• **Problem details**: Look below for the line holding "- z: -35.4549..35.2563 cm" and the line holding "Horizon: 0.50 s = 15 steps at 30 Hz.". Transcribe exactly those lines and all lines between them, nothing more.

• **Records provided**:
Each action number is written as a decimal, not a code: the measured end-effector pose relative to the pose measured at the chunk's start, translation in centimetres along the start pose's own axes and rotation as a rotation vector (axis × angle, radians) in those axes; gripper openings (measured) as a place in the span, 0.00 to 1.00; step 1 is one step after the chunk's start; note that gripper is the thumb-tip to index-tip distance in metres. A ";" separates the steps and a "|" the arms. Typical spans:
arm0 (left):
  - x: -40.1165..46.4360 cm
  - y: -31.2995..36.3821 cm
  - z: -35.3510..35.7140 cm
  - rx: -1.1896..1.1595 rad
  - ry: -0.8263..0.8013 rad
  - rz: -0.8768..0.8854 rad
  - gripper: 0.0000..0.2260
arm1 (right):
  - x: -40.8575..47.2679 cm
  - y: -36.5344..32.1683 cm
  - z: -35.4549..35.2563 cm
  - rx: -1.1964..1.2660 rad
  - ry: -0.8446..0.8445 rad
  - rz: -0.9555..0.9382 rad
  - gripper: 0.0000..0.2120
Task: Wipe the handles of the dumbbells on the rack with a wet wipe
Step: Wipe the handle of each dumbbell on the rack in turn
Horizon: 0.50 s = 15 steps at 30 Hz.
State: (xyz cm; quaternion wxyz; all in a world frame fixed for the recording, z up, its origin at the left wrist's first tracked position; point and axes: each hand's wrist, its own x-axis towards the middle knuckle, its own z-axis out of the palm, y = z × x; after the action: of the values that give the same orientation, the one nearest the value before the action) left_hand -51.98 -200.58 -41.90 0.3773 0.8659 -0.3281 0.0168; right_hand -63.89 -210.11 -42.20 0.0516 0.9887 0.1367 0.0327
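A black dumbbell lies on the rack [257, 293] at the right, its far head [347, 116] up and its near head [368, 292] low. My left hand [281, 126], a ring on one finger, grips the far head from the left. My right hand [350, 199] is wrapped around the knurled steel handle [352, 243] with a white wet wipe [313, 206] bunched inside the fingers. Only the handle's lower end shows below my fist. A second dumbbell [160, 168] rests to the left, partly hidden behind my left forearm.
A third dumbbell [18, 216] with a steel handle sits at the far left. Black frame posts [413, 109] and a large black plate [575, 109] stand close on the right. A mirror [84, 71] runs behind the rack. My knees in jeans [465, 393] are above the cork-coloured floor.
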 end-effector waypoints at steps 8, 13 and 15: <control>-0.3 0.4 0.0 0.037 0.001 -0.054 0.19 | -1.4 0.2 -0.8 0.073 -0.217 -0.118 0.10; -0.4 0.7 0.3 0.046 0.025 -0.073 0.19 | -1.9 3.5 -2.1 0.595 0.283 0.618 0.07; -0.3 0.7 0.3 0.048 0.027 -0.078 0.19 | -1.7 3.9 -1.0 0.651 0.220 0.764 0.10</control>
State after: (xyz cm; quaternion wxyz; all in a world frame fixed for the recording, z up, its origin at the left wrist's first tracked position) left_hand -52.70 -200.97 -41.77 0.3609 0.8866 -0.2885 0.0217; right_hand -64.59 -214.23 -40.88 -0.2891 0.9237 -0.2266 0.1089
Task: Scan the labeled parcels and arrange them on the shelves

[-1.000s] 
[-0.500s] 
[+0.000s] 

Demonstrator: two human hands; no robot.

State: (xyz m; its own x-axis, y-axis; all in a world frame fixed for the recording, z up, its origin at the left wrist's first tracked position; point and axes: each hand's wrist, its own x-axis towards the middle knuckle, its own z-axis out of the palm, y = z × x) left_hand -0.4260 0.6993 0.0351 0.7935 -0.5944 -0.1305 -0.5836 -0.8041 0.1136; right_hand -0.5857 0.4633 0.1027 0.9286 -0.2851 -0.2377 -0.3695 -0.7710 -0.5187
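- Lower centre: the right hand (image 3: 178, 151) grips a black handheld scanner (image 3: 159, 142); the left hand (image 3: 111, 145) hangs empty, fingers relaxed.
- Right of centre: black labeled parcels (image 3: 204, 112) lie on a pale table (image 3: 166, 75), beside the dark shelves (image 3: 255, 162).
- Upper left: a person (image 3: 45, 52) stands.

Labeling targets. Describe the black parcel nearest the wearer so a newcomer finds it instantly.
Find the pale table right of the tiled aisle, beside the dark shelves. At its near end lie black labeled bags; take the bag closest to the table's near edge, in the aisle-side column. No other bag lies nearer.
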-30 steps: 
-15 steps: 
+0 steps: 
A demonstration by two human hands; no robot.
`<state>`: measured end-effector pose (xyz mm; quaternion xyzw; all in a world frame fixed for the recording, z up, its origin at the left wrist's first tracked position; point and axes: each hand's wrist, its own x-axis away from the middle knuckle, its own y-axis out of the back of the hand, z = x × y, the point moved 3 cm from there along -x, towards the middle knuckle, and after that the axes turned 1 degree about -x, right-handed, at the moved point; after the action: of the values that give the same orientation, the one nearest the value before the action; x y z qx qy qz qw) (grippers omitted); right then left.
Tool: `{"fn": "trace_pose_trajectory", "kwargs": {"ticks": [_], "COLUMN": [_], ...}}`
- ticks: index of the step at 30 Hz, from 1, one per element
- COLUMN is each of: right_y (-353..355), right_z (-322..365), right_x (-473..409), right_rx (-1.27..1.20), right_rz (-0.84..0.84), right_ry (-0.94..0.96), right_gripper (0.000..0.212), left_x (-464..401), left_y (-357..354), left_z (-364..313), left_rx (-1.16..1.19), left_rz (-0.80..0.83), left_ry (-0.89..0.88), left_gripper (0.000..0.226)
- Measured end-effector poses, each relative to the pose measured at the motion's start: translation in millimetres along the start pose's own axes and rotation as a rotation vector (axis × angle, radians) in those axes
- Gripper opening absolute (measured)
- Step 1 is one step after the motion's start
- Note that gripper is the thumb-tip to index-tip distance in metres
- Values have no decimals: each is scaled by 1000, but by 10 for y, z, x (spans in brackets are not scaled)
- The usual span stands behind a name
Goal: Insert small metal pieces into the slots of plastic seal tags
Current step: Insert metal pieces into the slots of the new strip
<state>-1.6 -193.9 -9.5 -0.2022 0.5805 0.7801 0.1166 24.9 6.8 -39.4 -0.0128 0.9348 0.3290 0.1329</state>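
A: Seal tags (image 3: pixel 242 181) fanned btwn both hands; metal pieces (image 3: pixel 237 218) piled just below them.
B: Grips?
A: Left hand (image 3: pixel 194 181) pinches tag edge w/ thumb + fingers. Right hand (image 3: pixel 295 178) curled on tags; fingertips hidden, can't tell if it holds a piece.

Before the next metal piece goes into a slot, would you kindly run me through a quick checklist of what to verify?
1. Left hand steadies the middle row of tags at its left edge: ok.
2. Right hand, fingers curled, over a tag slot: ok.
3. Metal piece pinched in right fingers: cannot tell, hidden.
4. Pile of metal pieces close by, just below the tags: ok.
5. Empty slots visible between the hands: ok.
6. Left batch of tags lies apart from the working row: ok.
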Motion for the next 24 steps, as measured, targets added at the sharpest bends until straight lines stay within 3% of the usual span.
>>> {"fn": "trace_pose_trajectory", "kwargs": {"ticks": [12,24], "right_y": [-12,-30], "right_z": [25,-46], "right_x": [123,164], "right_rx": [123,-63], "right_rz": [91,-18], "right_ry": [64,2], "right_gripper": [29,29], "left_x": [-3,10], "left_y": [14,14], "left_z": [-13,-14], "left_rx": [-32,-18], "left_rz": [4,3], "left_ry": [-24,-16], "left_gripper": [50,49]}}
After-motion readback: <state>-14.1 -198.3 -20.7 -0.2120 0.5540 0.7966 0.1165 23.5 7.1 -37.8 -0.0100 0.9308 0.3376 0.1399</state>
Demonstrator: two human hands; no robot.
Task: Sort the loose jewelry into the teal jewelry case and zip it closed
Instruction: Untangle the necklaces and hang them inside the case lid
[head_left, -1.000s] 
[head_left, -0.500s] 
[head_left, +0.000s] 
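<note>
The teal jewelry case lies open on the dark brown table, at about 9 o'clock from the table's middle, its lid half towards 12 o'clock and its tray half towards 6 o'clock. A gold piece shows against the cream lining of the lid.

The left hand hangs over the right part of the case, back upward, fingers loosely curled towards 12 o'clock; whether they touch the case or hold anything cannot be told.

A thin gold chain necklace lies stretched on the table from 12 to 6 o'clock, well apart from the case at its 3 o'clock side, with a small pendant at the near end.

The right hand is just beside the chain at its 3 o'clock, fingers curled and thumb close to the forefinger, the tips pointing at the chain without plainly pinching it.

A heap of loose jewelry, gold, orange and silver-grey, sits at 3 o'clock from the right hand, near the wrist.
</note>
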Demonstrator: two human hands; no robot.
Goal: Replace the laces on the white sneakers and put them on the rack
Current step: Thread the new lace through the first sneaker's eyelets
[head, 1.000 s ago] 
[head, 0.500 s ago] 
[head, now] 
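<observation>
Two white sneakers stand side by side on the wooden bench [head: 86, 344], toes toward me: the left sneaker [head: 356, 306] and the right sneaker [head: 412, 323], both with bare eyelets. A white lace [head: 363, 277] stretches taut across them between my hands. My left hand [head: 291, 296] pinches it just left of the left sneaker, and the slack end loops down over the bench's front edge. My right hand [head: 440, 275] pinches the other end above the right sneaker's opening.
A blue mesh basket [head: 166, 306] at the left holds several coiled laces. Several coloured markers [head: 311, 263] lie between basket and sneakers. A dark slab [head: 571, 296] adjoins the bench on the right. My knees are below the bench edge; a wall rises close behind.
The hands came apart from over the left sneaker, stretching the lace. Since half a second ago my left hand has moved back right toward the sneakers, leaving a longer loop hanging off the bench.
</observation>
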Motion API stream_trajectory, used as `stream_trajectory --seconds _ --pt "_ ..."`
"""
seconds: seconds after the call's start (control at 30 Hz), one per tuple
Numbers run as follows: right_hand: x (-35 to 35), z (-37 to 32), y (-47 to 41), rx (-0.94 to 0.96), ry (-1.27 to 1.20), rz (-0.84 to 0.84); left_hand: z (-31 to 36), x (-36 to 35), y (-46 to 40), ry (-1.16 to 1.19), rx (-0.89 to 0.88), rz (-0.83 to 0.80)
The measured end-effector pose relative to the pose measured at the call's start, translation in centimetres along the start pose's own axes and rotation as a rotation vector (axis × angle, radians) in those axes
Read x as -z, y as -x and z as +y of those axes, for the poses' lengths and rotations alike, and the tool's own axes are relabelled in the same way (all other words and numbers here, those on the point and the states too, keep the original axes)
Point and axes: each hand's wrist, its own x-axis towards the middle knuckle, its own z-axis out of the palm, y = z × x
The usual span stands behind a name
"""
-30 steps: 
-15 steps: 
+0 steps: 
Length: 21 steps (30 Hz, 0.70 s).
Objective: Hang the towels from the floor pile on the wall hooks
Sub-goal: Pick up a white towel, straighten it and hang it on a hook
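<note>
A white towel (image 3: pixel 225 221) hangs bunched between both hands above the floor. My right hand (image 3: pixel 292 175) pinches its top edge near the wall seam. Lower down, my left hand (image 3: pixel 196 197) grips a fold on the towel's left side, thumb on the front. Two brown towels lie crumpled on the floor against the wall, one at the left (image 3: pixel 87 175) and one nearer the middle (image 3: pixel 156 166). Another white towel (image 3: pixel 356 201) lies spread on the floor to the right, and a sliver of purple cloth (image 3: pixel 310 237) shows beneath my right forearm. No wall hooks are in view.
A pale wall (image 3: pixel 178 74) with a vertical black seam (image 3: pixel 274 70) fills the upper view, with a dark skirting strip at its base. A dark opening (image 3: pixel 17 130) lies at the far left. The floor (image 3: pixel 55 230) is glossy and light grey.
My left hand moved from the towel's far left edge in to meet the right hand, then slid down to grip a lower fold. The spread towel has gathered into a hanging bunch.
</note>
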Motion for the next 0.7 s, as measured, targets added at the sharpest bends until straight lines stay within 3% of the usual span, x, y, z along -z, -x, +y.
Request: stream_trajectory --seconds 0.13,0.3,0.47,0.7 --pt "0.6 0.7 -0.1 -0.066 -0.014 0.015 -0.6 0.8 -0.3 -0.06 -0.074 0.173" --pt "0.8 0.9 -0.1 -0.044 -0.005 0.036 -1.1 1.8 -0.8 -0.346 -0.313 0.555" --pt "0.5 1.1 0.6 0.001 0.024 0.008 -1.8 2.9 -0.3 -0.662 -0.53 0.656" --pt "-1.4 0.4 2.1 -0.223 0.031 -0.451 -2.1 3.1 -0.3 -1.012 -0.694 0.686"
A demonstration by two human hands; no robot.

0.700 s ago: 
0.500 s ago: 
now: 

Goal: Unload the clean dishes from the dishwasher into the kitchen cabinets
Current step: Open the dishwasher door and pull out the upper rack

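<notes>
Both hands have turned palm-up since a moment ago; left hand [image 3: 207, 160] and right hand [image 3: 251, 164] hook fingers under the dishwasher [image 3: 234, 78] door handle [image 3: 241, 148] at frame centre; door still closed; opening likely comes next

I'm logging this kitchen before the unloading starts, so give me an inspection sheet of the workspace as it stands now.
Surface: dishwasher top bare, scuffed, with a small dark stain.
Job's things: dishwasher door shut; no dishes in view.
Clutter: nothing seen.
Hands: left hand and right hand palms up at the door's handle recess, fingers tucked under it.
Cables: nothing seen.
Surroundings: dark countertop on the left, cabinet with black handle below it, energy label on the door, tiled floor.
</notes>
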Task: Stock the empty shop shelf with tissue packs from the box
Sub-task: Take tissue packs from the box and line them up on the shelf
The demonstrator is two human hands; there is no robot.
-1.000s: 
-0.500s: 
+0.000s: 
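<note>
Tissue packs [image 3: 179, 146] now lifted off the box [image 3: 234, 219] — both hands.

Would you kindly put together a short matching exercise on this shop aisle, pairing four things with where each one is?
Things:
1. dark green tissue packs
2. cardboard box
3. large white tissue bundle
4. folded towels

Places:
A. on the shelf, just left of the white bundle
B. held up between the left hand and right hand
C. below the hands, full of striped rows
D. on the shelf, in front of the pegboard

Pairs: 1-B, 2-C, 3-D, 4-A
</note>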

• **Output for this task**:
  - z: -35.4549..35.2563 cm
  - rx: -1.1964..1.2660 rad
  - ry: -0.8446..0.8445 rad
  - rz: -0.9555..0.9382 rad
  - gripper: 0.0000..0.2120
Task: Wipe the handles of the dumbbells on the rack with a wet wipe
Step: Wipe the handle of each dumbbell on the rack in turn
Horizon: 0.50 s = 15 steps at 30 Hz.

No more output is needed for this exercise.